Exercise aim ->
The entries below are to be duplicated exactly, with nothing left out.
········
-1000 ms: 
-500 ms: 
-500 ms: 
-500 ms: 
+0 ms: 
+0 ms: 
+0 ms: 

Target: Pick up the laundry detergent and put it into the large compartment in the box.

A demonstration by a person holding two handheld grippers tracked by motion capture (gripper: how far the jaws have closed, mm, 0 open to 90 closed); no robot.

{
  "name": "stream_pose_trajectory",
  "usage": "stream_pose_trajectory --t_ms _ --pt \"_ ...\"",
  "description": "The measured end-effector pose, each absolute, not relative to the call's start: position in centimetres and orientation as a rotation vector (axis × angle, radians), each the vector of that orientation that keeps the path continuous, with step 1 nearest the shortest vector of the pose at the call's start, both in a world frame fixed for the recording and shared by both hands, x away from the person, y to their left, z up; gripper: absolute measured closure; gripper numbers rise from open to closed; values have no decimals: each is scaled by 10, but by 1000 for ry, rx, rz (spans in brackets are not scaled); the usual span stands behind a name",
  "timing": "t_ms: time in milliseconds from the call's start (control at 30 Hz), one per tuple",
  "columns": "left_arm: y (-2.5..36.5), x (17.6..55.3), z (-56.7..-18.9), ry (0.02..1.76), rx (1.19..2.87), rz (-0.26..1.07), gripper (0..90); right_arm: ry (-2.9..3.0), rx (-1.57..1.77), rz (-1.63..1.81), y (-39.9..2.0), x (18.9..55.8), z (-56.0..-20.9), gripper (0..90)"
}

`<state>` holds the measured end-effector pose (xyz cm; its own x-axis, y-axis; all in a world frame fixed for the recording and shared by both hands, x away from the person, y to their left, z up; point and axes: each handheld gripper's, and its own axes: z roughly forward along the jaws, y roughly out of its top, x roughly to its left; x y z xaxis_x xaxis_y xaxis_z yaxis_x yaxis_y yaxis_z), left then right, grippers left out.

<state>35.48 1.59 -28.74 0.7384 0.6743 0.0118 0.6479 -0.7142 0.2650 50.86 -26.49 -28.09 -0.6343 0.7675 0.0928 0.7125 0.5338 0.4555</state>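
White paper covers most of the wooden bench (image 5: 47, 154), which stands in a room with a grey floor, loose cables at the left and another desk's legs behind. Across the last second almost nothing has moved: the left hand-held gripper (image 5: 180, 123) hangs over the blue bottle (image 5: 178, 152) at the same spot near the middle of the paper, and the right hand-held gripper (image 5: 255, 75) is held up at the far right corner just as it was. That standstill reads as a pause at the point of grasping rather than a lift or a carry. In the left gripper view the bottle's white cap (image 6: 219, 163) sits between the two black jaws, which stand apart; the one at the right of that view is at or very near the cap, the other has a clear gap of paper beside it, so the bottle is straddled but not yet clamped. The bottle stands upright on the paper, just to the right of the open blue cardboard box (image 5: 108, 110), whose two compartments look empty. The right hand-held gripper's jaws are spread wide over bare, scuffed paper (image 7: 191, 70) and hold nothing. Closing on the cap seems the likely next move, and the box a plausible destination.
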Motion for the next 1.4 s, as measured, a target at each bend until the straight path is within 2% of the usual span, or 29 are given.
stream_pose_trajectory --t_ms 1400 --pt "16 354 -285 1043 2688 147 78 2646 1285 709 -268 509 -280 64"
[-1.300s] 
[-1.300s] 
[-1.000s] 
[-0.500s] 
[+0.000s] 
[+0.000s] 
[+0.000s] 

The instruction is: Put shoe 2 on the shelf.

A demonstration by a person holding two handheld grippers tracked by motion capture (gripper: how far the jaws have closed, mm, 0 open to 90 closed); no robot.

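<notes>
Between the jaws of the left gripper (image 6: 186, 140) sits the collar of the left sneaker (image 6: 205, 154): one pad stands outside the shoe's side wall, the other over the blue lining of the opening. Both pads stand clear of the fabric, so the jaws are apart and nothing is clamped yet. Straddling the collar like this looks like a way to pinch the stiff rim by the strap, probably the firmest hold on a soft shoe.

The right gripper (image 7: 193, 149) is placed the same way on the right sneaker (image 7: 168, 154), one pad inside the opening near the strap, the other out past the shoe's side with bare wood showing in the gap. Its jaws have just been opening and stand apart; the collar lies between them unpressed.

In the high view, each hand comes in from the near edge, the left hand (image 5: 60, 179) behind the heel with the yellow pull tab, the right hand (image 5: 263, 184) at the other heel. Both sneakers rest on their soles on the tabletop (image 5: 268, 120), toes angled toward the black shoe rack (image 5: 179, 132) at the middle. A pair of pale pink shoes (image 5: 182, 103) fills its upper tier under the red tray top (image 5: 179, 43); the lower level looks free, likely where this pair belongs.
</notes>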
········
Reply to the exercise ->
-1000 ms: 
-500 ms: 
-500 ms: 
-500 ms: 
+0 ms: 
+0 ms: 
+0 ms: 

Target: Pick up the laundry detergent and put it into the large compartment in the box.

A demonstration by a person holding two handheld grippers tracked by motion capture (gripper: how far the jaws have closed, mm, 0 open to 90 closed); no robot.

{
  "name": "stream_pose_trajectory",
  "usage": "stream_pose_trajectory --t_ms _ --pt \"_ ...\"",
  "description": "The measured end-effector pose, each absolute, not relative to the call's start: position in centimetres and orientation as a rotation vector (axis × angle, radians), each the vector of that orientation that keeps the path continuous, with step 1 nearest the shortest vector of the pose at the call's start, both in a world frame fixed for the recording and shared by both hands, x away from the person, y to their left, z up; gripper: absolute measured closure; gripper numbers rise from open to closed; values have no decimals: each is scaled by 10, but by 1000 for ry, rx, rz (spans in brackets are not scaled); the usual span stands behind a name",
  "timing": "t_ms: time in milliseconds from the call's start (control at 30 Hz), one per tuple",
  "columns": "left_arm: y (-2.5..36.5), x (17.6..55.3), z (-56.7..-18.9), ry (0.02..1.76), rx (1.19..2.87), rz (-0.26..1.07), gripper (0..90); right_arm: ry (-2.9..3.0), rx (-1.57..1.77), rz (-1.63..1.81), y (-39.9..2.0), x (18.9..55.8), z (-56.0..-20.9), gripper (0..90)"
}

`<state>` holds the measured end-effector pose (xyz cm; its own x-axis, y-axis; all in a world frame fixed for the recording and shared by both hands, x away from the person, y to their left, z up; point and axes: each handheld gripper's, and its own axes: z roughly forward along the jaws, y roughly out of its top, x roughly to its left; x y z xaxis_x xaxis_y xaxis_z yaxis_x yaxis_y yaxis_z), left then right, grippers left out.

<state>35.48 1.59 -28.74 0.7384 0.6743 0.0118 0.6479 -0.7142 0.2650 50.86 -26.49 -28.09 -0.6343 0.7675 0.0928 0.7125 0.5338 0.4555</state>
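White paper covers most of the wooden bench (image 5: 47, 154), which stands in a room with a grey floor, loose cables at the left and another desk's legs behind. Across the last second almost nothing has moved: the left hand-held gripper (image 5: 180, 123) hangs over the blue bottle (image 5: 178, 152) at the same spot near the middle of the paper, and the right hand-held gripper (image 5: 255, 75) is held up at the far right corner just as it was. That standstill reads as a pause at the point of grasping rather than a lift or a carry. In the left gripper view the bottle's white cap (image 6: 219, 163) sits between the two black jaws, which stand apart; the one at the right of that view is at or very near the cap, the other has a clear gap of paper beside it, so the bottle is straddled but not yet clamped. The bottle stands upright on the paper, just to the right of the open blue cardboard box (image 5: 108, 110), whose two compartments look empty. The right hand-held gripper's jaws are spread wide over bare, scuffed paper (image 7: 191, 70) and hold nothing. Closing on the cap seems the likely next move, and the box a plausible destination.
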Motion for the next 1.4 s, as measured, a target at each bend until the straight path is within 2% of the usual span, or 29 are given.
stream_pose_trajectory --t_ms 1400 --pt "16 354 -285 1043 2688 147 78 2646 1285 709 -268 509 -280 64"
[-1.300s] 
[-1.300s] 
[-1.000s] 
[-0.500s] 
[+0.000s] 
[+0.000s] 
[+0.000s] 

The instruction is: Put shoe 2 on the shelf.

A demonstration by a person holding two handheld grippers tracked by motion capture (gripper: how far the jaws have closed, mm, 0 open to 90 closed); no robot.

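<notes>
Between the jaws of the left gripper (image 6: 186, 140) sits the collar of the left sneaker (image 6: 205, 154): one pad stands outside the shoe's side wall, the other over the blue lining of the opening. Both pads stand clear of the fabric, so the jaws are apart and nothing is clamped yet. Straddling the collar like this looks like a way to pinch the stiff rim by the strap, probably the firmest hold on a soft shoe.

The right gripper (image 7: 193, 149) is placed the same way on the right sneaker (image 7: 168, 154), one pad inside the opening near the strap, the other out past the shoe's side with bare wood showing in the gap. Its jaws have just been opening and stand apart; the collar lies between them unpressed.

In the high view, each hand comes in from the near edge, the left hand (image 5: 60, 179) behind the heel with the yellow pull tab, the right hand (image 5: 263, 184) at the other heel. Both sneakers rest on their soles on the tabletop (image 5: 268, 120), toes angled toward the black shoe rack (image 5: 179, 132) at the middle. A pair of pale pink shoes (image 5: 182, 103) fills its upper tier under the red tray top (image 5: 179, 43); the lower level looks free, likely where this pair belongs.
</notes>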

That completes the output.